Money talks, but good credit can sing—like 90s diva, sing. But while everyone wants to have a good credit score, it’s not always easy to manage. This can be down to a variety of reasons. Life is unpredictable, and sometimes our credit score takes a hit.
But if you are tactical about it, there are a number of ways you can give your credit score a boost. And the best place to start is by understanding how it works. So let’s take a look at the system (we promise you won’t have to do any math!)

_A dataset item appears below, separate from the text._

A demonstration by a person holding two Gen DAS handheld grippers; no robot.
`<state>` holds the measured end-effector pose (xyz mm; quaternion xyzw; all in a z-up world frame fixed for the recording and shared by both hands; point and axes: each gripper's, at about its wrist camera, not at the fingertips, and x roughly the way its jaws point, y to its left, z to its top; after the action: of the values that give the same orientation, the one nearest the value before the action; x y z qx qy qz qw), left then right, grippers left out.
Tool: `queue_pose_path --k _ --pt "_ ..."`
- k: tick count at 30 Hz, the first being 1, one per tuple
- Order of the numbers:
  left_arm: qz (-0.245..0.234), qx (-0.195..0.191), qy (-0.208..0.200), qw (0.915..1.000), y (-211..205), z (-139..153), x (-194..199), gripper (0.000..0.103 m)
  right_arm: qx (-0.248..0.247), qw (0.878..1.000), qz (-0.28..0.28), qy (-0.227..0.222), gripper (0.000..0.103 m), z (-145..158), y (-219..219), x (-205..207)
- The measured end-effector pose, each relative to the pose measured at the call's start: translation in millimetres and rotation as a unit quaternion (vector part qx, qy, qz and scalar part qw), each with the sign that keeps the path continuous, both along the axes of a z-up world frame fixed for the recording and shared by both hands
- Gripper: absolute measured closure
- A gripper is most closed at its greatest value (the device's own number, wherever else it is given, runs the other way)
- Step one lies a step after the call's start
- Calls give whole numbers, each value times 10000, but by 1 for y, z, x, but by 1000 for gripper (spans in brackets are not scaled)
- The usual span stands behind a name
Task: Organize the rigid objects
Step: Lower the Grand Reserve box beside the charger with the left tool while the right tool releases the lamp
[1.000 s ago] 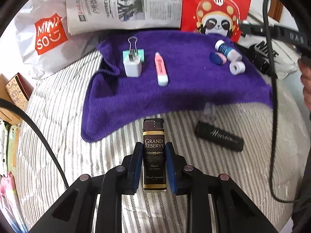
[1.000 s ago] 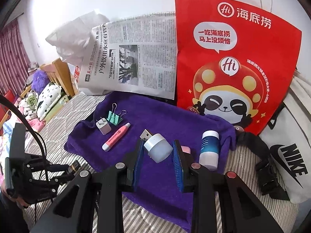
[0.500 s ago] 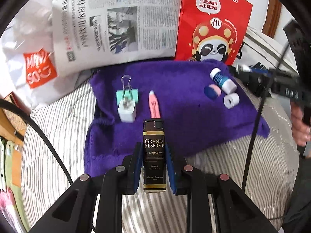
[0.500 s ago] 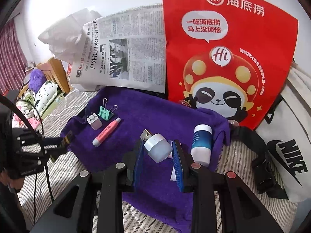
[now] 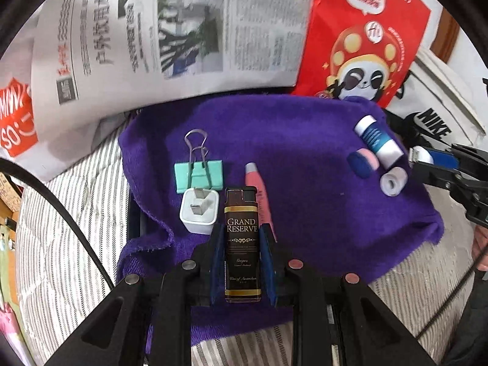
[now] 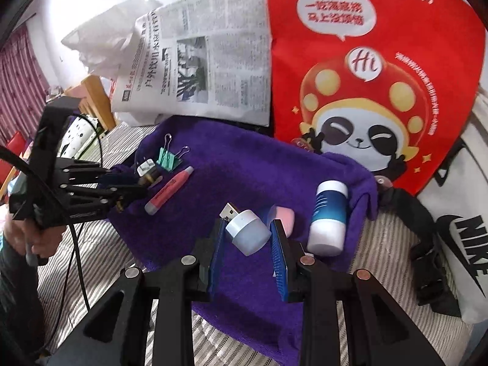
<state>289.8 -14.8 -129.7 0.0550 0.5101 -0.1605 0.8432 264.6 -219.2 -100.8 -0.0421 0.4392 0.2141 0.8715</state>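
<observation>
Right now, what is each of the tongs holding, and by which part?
Left tongs grip the black Grand Reserve lighter by its long sides, lower body. Right tongs clamp the white USB light across its round body, plug free.

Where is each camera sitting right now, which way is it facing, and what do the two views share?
Left wrist: on the left gripper, angled down at the purple towel; its fingers clamp a black lighter; the right gripper enters from the right.
Right wrist: on the right gripper, angled down over the towel's other end; its fingers clamp a white USB light; the left gripper and a hand show on the left.
Shared: towel, green binder clip, pink pen, newspaper, red panda bag.
</observation>
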Motion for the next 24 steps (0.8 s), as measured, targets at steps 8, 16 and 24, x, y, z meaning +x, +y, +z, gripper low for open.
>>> queue_pose_path --k 8,16,24 --pt "-10 309 33 9995 -7 -19 3 80 -131 9992 168 345 73 -24 11 6" --pt "-28 355 -14 9994 -14 -21 0 79 -356 9982 184 441 73 -39 23 12" --pt "-147 366 21 9992 -7 -22 -7 68 -627 9971 73 430 73 -55 31 18"
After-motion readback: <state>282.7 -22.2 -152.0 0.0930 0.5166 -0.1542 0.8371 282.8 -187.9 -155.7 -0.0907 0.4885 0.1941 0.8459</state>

Your credit score is a three digit number. Most of the time it’s between 300-850. It’s calculated using the FICO model, which combines five factors, each of which gets a different weighting in the formula. The five factors are:
35% of your credit score comes down to how good you are at making payments on time. Paying on time is great. Late payments are bad—and the longer you take to pay missed payments, the bigger the impact on your credit score.
how much is owed
30% of your credit score is based on how much you owe across your various accounts, in relation to how much credit you have. So maxing out what’s available to you can have a negative impact on your score, but smaller, responsible borrowing within your credit limits can boost it.
length of credit history
15% of your credit score is influenced by the length of your credit history. The longer your history of paying on time, the better. It’s why keeping accounts open (if you’re not using them much) can be a benefit.
types of credit
10% of your credit score looks at the range of accounts you have. Using credit responsibly across different types of accounts, from mortgage to credit cards can give your score a boost.
The last 10% of your credit score is down to recent activity. So opening lots of accounts, or applying for various loans could have an impact for a short period of time.
A good place to start is to get a credit report to check if there have been any errors. Then catch up on outstanding payments as soon as possible and try to bring any borrowing well within your agreed limits. Avoid applying for lots of new accounts too, if you need your score to remain stable.
But remember, it’s not necessary to chase perfection— a score of around 760 is usually enough to get the best rates.
Financing a car will cause an initial dip in your credit score, but in the long run it can really pay off. Having an installment plan is a great way to prove to the credit folks that you can manage debt. As you pay off your car, your credit score will build too. If you currently only have regular credit cards, then a car loan can show you can manage different types of credit effectively too.